Task requirements -> Copy each line in the data that includes the word "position".

Provided material ->
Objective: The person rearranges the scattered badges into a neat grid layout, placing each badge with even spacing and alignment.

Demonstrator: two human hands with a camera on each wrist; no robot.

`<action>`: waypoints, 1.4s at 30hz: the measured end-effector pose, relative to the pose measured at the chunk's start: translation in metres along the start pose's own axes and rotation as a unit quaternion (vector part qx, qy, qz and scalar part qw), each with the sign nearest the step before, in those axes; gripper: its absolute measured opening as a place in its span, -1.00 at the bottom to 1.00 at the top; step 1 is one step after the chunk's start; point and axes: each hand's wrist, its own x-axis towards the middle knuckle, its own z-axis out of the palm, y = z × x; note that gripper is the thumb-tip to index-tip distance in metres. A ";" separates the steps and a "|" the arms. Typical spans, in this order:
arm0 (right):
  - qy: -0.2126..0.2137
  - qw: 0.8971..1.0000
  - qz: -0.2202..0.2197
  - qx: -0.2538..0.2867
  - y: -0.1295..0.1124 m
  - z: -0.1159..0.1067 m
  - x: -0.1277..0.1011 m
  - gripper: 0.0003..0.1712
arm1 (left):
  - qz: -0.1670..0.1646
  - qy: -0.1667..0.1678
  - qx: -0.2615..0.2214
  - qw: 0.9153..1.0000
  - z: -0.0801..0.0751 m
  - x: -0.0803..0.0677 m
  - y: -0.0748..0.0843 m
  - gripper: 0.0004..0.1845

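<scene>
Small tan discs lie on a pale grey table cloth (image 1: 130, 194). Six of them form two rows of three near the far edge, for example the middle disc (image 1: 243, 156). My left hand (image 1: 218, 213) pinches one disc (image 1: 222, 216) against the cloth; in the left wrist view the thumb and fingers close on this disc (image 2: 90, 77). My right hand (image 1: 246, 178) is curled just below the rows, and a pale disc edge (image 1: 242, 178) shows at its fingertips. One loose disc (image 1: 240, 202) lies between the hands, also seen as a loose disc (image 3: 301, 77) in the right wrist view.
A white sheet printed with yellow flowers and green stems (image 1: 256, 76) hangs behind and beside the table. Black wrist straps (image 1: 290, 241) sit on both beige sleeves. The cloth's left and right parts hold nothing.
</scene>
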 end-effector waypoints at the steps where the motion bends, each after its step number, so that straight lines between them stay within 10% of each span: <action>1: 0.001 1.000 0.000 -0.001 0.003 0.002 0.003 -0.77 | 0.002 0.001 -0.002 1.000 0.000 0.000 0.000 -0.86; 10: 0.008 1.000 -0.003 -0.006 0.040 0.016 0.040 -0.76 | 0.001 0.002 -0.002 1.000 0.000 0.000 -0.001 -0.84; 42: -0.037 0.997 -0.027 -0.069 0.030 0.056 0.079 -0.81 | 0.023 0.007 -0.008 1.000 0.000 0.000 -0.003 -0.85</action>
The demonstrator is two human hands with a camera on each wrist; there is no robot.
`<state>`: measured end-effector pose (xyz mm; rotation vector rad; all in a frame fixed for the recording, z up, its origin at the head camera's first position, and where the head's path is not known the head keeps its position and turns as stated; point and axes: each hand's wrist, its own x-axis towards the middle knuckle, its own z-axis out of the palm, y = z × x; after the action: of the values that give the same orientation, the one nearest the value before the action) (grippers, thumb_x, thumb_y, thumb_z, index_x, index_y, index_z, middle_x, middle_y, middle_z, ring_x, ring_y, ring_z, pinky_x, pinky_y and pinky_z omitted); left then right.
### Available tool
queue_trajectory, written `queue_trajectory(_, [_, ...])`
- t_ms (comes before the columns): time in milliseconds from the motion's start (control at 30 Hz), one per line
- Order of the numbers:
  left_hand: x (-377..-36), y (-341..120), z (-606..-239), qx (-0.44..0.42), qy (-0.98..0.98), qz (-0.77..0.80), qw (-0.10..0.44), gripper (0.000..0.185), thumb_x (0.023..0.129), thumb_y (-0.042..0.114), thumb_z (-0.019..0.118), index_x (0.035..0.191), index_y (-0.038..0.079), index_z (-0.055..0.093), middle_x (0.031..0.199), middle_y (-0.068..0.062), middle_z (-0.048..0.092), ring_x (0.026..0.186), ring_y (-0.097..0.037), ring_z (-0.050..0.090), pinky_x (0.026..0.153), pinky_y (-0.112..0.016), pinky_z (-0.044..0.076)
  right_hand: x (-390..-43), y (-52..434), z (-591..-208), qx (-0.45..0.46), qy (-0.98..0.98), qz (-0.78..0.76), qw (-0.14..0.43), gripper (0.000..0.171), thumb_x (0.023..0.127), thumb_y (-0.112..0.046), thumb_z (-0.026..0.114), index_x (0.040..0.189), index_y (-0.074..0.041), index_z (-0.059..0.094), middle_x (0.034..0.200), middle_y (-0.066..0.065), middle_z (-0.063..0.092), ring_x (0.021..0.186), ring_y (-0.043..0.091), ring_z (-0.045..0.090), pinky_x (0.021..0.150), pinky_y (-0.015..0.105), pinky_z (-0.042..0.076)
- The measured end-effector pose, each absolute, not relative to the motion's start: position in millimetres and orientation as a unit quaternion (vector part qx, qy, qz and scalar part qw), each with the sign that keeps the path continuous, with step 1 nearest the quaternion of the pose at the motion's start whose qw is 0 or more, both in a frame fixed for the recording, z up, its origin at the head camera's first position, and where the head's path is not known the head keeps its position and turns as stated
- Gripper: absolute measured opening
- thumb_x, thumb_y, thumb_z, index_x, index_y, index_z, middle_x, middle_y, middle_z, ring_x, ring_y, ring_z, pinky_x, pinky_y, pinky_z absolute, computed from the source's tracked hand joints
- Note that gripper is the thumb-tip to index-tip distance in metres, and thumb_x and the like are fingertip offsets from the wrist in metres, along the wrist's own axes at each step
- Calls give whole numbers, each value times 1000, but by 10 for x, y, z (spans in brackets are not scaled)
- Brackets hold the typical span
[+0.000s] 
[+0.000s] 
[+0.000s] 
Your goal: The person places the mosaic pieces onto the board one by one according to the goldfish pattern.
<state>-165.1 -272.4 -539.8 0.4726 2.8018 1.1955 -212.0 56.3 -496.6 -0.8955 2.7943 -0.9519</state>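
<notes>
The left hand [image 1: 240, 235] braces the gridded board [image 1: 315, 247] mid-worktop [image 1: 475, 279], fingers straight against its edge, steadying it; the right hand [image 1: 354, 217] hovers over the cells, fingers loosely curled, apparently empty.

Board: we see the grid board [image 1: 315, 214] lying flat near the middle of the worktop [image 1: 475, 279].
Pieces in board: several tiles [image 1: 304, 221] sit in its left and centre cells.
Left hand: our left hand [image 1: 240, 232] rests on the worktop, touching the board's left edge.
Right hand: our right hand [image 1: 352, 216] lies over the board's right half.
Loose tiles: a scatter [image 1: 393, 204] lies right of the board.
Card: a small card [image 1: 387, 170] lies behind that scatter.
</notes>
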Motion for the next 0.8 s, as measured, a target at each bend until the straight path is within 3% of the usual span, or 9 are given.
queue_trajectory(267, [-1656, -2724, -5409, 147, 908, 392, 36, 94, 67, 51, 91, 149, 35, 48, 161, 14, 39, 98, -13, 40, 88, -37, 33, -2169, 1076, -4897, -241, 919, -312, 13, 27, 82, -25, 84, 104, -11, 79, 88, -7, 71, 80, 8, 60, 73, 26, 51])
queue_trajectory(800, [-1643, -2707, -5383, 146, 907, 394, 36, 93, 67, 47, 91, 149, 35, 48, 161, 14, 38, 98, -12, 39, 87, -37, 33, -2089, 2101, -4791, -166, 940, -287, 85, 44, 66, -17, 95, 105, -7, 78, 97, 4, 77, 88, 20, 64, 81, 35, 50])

Result for this exercise ->
`<state>`: measured end-effector pose (xyz mm; rotation vector rad; all in a frame fixed for the recording, z up, its origin at the head camera's first position, and where the head's path is not known the head keeps its position and turns as stated; point and axes: each hand's wrist, its own x-axis towards the middle knuckle, its own z-axis out of the palm, y = z × x; after the action: of the values that give the same orientation, the one nearest the value before the action) (grippers, thumb_x, thumb_y, thumb_z, index_x, index_y, index_z, middle_x, middle_y, middle_z, ring_x, ring_y, ring_z, pinky_x, pinky_y and pinky_z omitted); left then right.
- The measured end-effector pose, each absolute, not relative to the motion's start: position in millimetres and orientation as a unit quaternion (vector part qx, qy, qz and scalar part qw), each with the sign that keeps the path continuous, with step 1 nearest the quaternion of the pose at the motion's start whose qw is 0 or more, both in a frame fixed for the recording, z up, its origin at the head camera's first position, and where the head's path is not known the head keeps its position and turns as stated

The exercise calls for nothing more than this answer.